**ASSIGNMENT**
Report each line from the data below that holds the word "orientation".

▼

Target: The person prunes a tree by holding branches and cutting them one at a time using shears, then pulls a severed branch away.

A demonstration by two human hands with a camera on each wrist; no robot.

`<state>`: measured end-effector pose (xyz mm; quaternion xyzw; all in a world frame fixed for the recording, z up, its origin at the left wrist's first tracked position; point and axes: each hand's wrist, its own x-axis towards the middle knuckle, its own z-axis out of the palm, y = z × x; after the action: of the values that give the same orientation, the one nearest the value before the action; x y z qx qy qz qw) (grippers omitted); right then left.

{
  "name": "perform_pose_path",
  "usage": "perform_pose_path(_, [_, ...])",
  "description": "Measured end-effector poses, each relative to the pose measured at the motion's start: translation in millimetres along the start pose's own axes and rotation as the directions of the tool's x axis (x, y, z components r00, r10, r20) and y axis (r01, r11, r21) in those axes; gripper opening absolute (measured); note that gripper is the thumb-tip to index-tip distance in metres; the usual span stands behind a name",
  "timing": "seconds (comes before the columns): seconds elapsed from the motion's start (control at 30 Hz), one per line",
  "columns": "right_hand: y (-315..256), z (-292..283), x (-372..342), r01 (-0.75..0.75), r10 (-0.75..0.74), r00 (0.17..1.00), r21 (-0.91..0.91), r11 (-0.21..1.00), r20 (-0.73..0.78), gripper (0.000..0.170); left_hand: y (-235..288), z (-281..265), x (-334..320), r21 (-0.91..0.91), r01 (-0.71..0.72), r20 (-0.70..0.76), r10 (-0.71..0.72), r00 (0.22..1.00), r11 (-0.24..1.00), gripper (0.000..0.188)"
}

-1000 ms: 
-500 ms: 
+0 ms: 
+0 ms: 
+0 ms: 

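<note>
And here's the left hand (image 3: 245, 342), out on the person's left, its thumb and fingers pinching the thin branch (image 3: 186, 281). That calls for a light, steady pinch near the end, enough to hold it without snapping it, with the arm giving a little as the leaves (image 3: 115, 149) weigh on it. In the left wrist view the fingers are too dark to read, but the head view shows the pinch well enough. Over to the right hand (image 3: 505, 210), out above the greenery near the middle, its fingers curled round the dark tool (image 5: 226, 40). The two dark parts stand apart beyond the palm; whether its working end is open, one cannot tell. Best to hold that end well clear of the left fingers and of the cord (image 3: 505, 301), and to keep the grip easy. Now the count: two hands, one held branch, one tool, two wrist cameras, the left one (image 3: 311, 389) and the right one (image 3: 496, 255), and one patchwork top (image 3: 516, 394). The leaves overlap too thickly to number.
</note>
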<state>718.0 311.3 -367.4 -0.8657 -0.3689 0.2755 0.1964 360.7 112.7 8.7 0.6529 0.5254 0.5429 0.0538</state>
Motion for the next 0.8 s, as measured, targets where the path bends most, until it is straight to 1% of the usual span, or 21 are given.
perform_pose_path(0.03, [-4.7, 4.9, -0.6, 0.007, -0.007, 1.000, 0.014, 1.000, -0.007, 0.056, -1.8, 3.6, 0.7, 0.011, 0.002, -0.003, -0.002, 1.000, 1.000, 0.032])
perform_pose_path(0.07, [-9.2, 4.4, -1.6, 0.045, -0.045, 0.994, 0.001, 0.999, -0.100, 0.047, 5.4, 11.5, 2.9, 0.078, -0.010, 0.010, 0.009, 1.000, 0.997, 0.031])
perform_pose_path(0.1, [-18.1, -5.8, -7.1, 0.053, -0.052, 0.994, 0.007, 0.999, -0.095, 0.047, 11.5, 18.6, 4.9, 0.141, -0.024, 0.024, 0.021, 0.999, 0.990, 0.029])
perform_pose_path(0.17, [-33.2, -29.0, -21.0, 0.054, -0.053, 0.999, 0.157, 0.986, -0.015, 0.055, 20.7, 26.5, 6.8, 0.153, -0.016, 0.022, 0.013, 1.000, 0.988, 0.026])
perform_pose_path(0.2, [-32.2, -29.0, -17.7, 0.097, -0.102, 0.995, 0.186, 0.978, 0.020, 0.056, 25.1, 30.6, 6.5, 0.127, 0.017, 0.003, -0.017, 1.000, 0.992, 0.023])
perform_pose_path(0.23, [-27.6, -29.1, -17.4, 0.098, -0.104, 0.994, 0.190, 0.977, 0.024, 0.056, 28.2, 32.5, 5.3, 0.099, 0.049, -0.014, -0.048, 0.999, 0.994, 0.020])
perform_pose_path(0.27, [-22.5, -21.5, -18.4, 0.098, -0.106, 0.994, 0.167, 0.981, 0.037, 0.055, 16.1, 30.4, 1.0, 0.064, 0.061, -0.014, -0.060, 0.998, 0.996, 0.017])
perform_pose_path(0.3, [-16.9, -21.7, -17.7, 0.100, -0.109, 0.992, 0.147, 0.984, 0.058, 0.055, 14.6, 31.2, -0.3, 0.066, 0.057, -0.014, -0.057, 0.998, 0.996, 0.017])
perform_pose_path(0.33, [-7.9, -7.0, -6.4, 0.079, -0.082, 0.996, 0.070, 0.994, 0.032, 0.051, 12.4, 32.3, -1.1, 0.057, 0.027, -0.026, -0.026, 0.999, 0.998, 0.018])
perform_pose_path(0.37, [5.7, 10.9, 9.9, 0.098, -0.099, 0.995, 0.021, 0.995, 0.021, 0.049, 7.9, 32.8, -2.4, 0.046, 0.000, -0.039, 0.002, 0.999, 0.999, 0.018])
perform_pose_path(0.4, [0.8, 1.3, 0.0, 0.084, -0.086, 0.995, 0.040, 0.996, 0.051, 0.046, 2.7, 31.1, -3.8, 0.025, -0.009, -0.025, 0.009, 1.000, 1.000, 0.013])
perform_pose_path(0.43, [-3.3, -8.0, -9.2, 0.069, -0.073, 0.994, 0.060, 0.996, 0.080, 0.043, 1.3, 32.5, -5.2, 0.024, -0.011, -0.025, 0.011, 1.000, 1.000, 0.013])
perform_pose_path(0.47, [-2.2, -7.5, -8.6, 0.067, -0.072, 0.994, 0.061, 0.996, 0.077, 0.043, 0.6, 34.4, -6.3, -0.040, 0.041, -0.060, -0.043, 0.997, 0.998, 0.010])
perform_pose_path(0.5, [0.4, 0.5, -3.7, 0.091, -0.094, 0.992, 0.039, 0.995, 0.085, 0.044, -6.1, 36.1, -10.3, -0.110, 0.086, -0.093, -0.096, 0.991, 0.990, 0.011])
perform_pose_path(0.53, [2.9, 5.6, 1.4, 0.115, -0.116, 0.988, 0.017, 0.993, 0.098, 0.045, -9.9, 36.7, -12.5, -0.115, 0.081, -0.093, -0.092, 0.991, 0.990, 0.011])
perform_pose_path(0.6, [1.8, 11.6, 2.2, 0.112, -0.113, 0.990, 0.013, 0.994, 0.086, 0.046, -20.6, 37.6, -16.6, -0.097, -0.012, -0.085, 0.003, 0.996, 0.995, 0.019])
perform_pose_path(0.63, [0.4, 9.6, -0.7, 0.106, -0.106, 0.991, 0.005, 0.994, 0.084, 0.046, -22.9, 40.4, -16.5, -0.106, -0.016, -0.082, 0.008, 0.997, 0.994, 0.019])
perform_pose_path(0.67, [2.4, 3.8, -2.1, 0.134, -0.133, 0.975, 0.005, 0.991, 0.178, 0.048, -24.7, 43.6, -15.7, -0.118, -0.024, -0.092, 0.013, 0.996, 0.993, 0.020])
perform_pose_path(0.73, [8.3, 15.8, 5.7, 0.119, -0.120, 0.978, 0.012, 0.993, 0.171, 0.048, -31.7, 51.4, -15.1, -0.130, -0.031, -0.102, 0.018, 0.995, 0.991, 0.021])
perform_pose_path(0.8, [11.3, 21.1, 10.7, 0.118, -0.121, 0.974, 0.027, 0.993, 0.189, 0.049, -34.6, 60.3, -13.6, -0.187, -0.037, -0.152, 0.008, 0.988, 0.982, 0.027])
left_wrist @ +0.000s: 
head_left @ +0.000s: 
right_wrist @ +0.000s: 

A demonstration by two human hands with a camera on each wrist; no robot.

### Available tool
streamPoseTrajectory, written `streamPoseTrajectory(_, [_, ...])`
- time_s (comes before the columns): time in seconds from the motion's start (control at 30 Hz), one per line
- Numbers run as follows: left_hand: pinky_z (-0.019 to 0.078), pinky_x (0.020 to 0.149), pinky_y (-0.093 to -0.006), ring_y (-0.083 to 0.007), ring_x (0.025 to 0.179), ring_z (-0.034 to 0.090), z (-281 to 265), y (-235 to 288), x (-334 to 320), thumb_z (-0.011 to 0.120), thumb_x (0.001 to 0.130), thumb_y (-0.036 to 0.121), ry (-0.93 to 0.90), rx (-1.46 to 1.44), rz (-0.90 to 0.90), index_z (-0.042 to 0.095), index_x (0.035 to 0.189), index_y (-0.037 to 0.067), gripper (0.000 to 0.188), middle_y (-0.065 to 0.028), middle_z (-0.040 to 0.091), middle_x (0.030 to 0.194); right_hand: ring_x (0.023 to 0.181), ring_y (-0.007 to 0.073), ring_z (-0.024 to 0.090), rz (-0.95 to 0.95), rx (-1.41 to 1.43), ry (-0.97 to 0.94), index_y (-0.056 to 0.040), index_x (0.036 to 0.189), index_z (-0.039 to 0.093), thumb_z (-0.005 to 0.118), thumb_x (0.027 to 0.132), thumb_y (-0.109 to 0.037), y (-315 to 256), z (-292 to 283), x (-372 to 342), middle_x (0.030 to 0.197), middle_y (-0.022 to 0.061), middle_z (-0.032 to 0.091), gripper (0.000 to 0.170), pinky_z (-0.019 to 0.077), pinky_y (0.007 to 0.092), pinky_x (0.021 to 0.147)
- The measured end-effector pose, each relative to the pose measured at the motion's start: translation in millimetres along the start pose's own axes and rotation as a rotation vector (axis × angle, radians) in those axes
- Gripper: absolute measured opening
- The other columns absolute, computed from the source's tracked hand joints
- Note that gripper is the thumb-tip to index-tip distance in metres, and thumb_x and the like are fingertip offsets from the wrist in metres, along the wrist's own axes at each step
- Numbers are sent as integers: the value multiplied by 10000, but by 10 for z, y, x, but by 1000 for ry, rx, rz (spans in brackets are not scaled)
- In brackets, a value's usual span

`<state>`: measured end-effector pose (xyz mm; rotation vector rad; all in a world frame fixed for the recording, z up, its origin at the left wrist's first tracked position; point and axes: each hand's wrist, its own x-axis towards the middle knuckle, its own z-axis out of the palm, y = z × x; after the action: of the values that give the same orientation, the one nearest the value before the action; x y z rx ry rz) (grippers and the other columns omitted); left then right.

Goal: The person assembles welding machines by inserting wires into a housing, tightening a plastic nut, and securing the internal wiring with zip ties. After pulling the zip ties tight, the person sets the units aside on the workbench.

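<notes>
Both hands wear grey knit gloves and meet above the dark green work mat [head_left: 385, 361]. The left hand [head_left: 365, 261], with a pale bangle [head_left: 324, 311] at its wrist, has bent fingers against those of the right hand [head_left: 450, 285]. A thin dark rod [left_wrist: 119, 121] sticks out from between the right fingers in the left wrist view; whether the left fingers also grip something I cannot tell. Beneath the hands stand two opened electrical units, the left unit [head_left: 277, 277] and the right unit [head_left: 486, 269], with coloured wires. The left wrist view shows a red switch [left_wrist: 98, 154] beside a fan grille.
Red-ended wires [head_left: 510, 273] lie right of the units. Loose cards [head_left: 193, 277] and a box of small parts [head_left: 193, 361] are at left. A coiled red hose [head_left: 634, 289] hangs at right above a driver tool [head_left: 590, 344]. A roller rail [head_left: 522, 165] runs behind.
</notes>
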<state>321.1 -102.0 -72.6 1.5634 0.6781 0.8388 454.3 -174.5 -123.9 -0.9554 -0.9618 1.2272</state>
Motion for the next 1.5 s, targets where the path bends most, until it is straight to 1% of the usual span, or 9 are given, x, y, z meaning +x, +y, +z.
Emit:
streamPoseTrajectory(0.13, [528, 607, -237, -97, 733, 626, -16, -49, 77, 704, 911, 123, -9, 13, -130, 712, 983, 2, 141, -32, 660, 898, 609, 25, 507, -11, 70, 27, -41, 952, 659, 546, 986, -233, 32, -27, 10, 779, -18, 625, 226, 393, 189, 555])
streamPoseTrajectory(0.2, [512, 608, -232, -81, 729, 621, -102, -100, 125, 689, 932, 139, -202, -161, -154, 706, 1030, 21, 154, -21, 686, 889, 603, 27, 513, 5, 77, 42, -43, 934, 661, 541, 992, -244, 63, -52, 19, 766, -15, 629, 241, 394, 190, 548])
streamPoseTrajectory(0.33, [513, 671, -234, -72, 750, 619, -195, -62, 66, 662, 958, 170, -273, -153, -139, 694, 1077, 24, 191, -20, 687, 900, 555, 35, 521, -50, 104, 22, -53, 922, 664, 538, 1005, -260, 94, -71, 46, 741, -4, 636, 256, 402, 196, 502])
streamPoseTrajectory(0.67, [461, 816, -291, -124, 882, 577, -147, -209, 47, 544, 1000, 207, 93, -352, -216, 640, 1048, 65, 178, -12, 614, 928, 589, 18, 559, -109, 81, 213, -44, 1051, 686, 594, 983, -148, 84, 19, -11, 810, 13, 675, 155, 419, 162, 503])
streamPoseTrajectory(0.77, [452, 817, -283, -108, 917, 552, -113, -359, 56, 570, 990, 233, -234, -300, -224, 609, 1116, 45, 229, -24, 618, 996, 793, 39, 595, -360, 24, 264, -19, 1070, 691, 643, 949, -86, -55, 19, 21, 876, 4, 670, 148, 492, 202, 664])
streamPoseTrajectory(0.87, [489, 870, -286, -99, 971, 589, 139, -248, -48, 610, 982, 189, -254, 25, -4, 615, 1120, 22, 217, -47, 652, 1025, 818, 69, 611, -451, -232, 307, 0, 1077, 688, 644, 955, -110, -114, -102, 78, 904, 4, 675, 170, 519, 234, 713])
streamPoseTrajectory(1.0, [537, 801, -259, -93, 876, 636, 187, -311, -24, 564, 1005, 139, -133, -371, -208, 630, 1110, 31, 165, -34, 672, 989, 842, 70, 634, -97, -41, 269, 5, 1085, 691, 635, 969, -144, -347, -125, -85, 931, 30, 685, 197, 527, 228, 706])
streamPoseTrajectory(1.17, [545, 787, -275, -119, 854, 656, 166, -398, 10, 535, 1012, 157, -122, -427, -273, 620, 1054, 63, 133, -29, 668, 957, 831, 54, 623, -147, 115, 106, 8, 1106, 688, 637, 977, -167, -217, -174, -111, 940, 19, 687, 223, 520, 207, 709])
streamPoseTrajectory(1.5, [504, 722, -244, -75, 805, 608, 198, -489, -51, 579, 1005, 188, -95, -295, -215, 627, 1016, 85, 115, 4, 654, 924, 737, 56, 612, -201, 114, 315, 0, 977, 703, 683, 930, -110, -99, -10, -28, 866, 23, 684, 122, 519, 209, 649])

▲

**TASK RESULT**
`<state>`: measured end-effector pose (xyz mm; quaternion xyzw; all in a world frame fixed for the recording, z up, its origin at the left wrist's first tracked position; point and axes: each hand's wrist, its own x-axis towards the middle knuckle, its own z-axis out of the palm, y = z × x; after the action: of the values that give the same orientation, the one nearest the value before the action; x y z qx qy qz qw) (grippers omitted); right then left.
`<state>`: measured end-effector pose (xyz mm; rotation vector rad; all in a world frame fixed for the recording, z up, its origin at the left wrist's first tracked position; point and axes: each hand's wrist, its own x-axis towards the middle knuckle, its own z-axis out of the palm, y = z × x; after the action: of the values that give the same orientation, the one nearest the value before the action; x y z rx ry rz) (grippers and the other columns omitted); left then right.

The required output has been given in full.